Introduction
The term Soft Condensed Matter applies to polymers, colloids, emulsions, membranes, liquid crystals, biological materials and even liquid metals. The underlying issues concern not only the microstructure and dynamics, but also cooperative phenomena near phase transitions, hydrodynamic flow and instabilities.
Soft condensed matter is investigated principally by wide- and small-angle X-ray scattering techniques (WAXS/SAXS). These techniques are available at many beamlines, several of which are represented by highlights in this section. For the soft condensed matter community it is of particular importance that ID2 has been dedicated completely to SAXS during the year 2000. This gives more flexibility for the development of high Q-resolution and ultra small-angle scattering techniques (e.g. Bonse-Hart camera). Combined SAXS/WAXS techniques are now available on BM26 and are coming into operation on ID2.
The development of microfocus SAXS techniques has continued in particular on the beamlines ID13 and ID22 with beam sizes down to a few micrometres. Micro-SAXS has also been demonstrated on ID21 at 0.2 nm, which opens interesting perspectives for SAXS experiments in the soft spectral range.
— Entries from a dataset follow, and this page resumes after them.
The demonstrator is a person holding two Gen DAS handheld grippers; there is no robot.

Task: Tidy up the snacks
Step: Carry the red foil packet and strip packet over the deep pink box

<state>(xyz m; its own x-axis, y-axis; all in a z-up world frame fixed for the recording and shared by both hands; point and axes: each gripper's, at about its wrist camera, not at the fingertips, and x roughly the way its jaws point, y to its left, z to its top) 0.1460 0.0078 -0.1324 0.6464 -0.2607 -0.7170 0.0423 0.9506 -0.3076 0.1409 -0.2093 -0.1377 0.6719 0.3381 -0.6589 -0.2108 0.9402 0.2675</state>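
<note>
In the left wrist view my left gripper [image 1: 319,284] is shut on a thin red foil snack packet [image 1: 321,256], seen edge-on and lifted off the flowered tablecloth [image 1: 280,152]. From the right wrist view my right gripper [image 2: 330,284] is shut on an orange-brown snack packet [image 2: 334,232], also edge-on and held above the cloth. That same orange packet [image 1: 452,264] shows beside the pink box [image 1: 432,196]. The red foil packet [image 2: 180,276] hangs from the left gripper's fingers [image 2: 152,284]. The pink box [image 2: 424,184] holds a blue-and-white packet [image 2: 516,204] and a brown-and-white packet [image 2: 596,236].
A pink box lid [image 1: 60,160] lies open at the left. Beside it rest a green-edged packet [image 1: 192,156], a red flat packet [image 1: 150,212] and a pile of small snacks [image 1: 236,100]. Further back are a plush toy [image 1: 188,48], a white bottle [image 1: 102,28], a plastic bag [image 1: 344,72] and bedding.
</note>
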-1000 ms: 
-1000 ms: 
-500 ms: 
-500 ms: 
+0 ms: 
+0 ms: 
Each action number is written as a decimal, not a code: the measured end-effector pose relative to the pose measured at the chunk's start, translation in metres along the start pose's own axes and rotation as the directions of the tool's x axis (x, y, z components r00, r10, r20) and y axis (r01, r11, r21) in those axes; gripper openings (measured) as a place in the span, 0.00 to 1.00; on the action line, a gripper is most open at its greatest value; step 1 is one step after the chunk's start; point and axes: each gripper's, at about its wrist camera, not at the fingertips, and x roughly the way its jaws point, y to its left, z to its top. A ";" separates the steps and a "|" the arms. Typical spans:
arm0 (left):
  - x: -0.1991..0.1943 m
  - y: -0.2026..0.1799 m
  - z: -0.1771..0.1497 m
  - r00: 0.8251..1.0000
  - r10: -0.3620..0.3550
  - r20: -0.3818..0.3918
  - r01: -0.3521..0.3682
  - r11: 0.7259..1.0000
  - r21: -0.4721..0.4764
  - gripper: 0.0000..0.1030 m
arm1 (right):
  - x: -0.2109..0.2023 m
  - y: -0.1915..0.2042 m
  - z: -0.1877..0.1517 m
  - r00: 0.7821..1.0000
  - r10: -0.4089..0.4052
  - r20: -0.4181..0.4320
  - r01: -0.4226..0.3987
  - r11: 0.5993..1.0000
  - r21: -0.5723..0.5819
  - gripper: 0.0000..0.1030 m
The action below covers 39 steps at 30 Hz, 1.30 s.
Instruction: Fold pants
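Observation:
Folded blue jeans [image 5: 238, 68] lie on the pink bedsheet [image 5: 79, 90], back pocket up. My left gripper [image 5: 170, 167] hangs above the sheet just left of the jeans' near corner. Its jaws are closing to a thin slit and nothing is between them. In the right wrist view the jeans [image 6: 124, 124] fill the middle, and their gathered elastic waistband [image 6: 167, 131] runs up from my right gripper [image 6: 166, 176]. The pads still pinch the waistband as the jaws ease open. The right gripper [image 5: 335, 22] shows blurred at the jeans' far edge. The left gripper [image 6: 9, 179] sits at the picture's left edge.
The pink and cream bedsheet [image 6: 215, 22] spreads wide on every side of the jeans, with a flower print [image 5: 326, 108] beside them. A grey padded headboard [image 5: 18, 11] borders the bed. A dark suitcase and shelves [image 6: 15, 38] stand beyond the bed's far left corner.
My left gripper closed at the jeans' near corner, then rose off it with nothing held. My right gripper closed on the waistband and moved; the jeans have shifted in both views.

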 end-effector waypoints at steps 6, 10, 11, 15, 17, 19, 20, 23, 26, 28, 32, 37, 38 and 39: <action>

In addition to these techniques, the development of X-ray correlation spectroscopy techniques (XPCS) continues on ID10, which is currently commissioning a SAXS camera with a coherent, pink beam. In the field of solid polymers/biopolymers, scattering experiments are being complemented more and more frequently by imaging experiments such as tomography (ID19, ID22) or X-ray microscopy techniques (ID21). This trend is expected to accelerate in the future.
This year's highlights are dominated by experiments on samples at interfaces or in confined geometries. Thus lipid model membranes have been studied at solid surfaces by probing the nonspecular scattering (ID1). This is also of interest for the understanding of interfaces between biological and inorganic systems. The confinement of DNA in lipid membranes has led to the observation of a new liquid crystalline ordering (ID2). A new approach for studying ordering phenomena in confined fluids is provided by X-ray waveguide structures. It is well known that such devices can be used to produce completely coherent radiation, which propagates in several modes. In an experiment performed on ID10A, the waveguide is filled with a fluid and the influence on the mode propagation is observed in the far field regime. XPCS in grazing-incidence geometry has allowed the first study of capillary waves at a liquid glycerol surface by XPCS (ID10A). This geometry has also been used at high energies in order to observe an evanescent wave from a thin liquid layer close to a deeply buried interface. In this way, evidence for icosahedral fragments of lead atoms have been observed for the first time at the solid-liquid Si-Pb interface (ID15A).
The highlights also include several SAXS experiments from CRG beamlines. Thus liquid crystalline phase transitions in suspensions of Al(OH)3 platelets and the stability of a columnar phase were studied on BM26 down to Q2*10-2 nm-1. USAXS and XPCS experiments on filled polymers on BM2 remind us that such experiments are not reserved only for undulator beamlines.